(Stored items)
━━━━━━━━━━━━━━━━━━━━━━━━━━━━━━
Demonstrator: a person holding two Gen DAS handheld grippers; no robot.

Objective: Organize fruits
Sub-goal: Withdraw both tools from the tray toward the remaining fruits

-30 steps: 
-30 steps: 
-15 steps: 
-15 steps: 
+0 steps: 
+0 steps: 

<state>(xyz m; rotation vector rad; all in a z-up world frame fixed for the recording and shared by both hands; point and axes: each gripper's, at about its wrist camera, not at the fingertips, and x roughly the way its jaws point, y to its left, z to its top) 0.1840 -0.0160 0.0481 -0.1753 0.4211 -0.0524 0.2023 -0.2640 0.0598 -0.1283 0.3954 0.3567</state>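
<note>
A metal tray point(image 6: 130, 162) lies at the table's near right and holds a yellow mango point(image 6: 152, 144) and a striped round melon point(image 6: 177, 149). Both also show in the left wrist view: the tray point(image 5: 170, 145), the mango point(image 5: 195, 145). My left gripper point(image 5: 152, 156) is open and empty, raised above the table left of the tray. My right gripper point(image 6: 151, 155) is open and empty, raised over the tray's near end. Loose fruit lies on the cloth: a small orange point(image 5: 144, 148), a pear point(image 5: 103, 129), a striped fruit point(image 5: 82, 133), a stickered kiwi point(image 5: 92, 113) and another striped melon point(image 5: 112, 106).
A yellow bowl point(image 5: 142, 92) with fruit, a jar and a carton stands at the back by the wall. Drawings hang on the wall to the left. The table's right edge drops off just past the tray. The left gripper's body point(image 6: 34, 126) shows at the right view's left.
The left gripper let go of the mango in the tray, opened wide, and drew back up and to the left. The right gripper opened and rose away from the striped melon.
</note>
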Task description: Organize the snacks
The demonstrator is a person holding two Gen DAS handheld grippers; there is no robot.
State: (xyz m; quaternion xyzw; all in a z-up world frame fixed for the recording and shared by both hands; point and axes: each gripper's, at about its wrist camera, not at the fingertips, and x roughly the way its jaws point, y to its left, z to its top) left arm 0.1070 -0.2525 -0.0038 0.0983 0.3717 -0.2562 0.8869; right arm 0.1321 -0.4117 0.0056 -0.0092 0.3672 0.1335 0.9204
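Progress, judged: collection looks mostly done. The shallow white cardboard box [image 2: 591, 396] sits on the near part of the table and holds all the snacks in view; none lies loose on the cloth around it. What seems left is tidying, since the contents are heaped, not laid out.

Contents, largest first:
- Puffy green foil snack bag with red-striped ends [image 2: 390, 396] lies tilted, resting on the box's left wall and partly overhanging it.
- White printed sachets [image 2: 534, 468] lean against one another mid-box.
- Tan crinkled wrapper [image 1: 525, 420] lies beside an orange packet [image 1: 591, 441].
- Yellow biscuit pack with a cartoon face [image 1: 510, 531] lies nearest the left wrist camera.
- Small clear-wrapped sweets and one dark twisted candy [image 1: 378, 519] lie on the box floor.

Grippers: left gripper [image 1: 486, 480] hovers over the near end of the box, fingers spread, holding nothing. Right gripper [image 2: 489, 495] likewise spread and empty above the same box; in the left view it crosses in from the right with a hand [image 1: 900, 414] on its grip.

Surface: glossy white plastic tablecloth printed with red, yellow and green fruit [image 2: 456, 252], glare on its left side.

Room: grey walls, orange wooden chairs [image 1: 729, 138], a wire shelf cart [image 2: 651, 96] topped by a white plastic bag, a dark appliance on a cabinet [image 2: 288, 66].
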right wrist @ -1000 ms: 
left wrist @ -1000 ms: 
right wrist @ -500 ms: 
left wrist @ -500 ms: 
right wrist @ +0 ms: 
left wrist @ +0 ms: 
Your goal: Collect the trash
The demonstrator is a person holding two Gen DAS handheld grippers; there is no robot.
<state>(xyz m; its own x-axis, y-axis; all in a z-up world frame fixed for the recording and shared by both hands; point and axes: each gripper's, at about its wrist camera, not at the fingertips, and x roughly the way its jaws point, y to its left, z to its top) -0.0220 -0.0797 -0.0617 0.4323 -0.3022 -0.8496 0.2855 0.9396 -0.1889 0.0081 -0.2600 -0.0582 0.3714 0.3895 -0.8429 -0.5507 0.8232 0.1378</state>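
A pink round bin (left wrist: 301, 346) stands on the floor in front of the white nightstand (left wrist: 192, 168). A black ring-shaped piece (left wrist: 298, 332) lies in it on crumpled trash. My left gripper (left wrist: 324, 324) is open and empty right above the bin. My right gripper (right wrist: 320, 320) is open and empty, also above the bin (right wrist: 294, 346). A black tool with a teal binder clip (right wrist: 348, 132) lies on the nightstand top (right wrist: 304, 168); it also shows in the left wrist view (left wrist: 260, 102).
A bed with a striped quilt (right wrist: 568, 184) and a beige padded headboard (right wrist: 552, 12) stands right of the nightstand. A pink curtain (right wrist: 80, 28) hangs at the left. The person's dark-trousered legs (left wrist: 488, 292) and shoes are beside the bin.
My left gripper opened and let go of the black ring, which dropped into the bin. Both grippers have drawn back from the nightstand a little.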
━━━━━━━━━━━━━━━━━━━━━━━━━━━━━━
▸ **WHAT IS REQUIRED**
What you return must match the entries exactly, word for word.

▸ **TASK RESULT**
Demonstrator: a person holding two Gen DAS handheld grippers; no robot.

Objective: Organize fruits
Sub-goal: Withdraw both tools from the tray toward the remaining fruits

-30 steps: 
-30 steps: 
-15 steps: 
-15 steps: 
+0 steps: 
+0 steps: 

<state>(xyz m; rotation vector rad; all in a z-up world frame fixed for the recording and shared by both hands; point and axes: each gripper's, at about its wrist camera, not at the fingertips, and x roughly the way its jaws point, y to its left, z to its top) 0.1840 -0.0160 0.0481 -0.1753 0.4211 -0.0524 0.2023 -0.2640 0.0598 -0.1283 0.3954 0.3567</state>
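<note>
A metal tray point(image 6: 130, 162) lies at the table's near right and holds a yellow mango point(image 6: 152, 144) and a striped round melon point(image 6: 177, 149). Both also show in the left wrist view: the tray point(image 5: 170, 145), the mango point(image 5: 195, 145). My left gripper point(image 5: 152, 156) is open and empty, raised above the table left of the tray. My right gripper point(image 6: 151, 155) is open and empty, raised over the tray's near end. Loose fruit lies on the cloth: a small orange point(image 5: 144, 148), a pear point(image 5: 103, 129), a striped fruit point(image 5: 82, 133), a stickered kiwi point(image 5: 92, 113) and another striped melon point(image 5: 112, 106).
A yellow bowl point(image 5: 142, 92) with fruit, a jar and a carton stands at the back by the wall. Drawings hang on the wall to the left. The table's right edge drops off just past the tray. The left gripper's body point(image 6: 34, 126) shows at the right view's left.
The left gripper let go of the mango in the tray, opened wide, and drew back up and to the left. The right gripper opened and rose away from the striped melon.
</note>
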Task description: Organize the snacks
The demonstrator is a person holding two Gen DAS handheld grippers; there is no robot.
State: (xyz m; quaternion xyzw; all in a z-up world frame fixed for the recording and shared by both hands; point and axes: each gripper's, at about its wrist camera, not at the fingertips, and x roughly the way its jaws point, y to its left, z to its top) left arm 0.1070 -0.2525 -0.0038 0.0983 0.3717 -0.2562 0.8869; right arm 0.1321 -0.4117 0.0056 -0.0092 0.3672 0.1335 0.9204
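Progress, judged: collection looks mostly done. The shallow white cardboard box [image 2: 591, 396] sits on the near part of the table and holds all the snacks in view; none lies loose on the cloth around it. What seems left is tidying, since the contents are heaped, not laid out.

Contents, largest first:
- Puffy green foil snack bag with red-striped ends [image 2: 390, 396] lies tilted, resting on the box's left wall and partly overhanging it.
- White printed sachets [image 2: 534, 468] lean against one another mid-box.
- Tan crinkled wrapper [image 1: 525, 420] lies beside an orange packet [image 1: 591, 441].
- Yellow biscuit pack with a cartoon face [image 1: 510, 531] lies nearest the left wrist camera.
- Small clear-wrapped sweets and one dark twisted candy [image 1: 378, 519] lie on the box floor.

Grippers: left gripper [image 1: 486, 480] hovers over the near end of the box, fingers spread, holding nothing. Right gripper [image 2: 489, 495] likewise spread and empty above the same box; in the left view it crosses in from the right with a hand [image 1: 900, 414] on its grip.

Surface: glossy white plastic tablecloth printed with red, yellow and green fruit [image 2: 456, 252], glare on its left side.

Room: grey walls, orange wooden chairs [image 1: 729, 138], a wire shelf cart [image 2: 651, 96] topped by a white plastic bag, a dark appliance on a cabinet [image 2: 288, 66].
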right wrist @ -1000 ms: 
left wrist @ -1000 ms: 
right wrist @ -500 ms: 
left wrist @ -500 ms: 
right wrist @ +0 ms: 
left wrist @ +0 ms: 
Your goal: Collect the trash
The demonstrator is a person holding two Gen DAS handheld grippers; there is no robot.
<state>(xyz m; its own x-axis, y-axis; all in a z-up world frame fixed for the recording and shared by both hands; point and axes: each gripper's, at about its wrist camera, not at the fingertips, and x roughly the way its jaws point, y to its left, z to its top) -0.0220 -0.0797 -0.0617 0.4323 -0.3022 -0.8496 0.2855 0.9396 -0.1889 0.0081 -0.2600 -0.0582 0.3714 0.3895 -0.8429 -0.5507 0.8232 0.1378</state>
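A pink round bin (left wrist: 301, 346) stands on the floor in front of the white nightstand (left wrist: 192, 168). A black ring-shaped piece (left wrist: 298, 332) lies in it on crumpled trash. My left gripper (left wrist: 324, 324) is open and empty right above the bin. My right gripper (right wrist: 320, 320) is open and empty, also above the bin (right wrist: 294, 346). A black tool with a teal binder clip (right wrist: 348, 132) lies on the nightstand top (right wrist: 304, 168); it also shows in the left wrist view (left wrist: 260, 102).
A bed with a striped quilt (right wrist: 568, 184) and a beige padded headboard (right wrist: 552, 12) stands right of the nightstand. A pink curtain (right wrist: 80, 28) hangs at the left. The person's dark-trousered legs (left wrist: 488, 292) and shoes are beside the bin.
My left gripper opened and let go of the black ring, which dropped into the bin. Both grippers have drawn back from the nightstand a little.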

Nothing else remains in this exercise.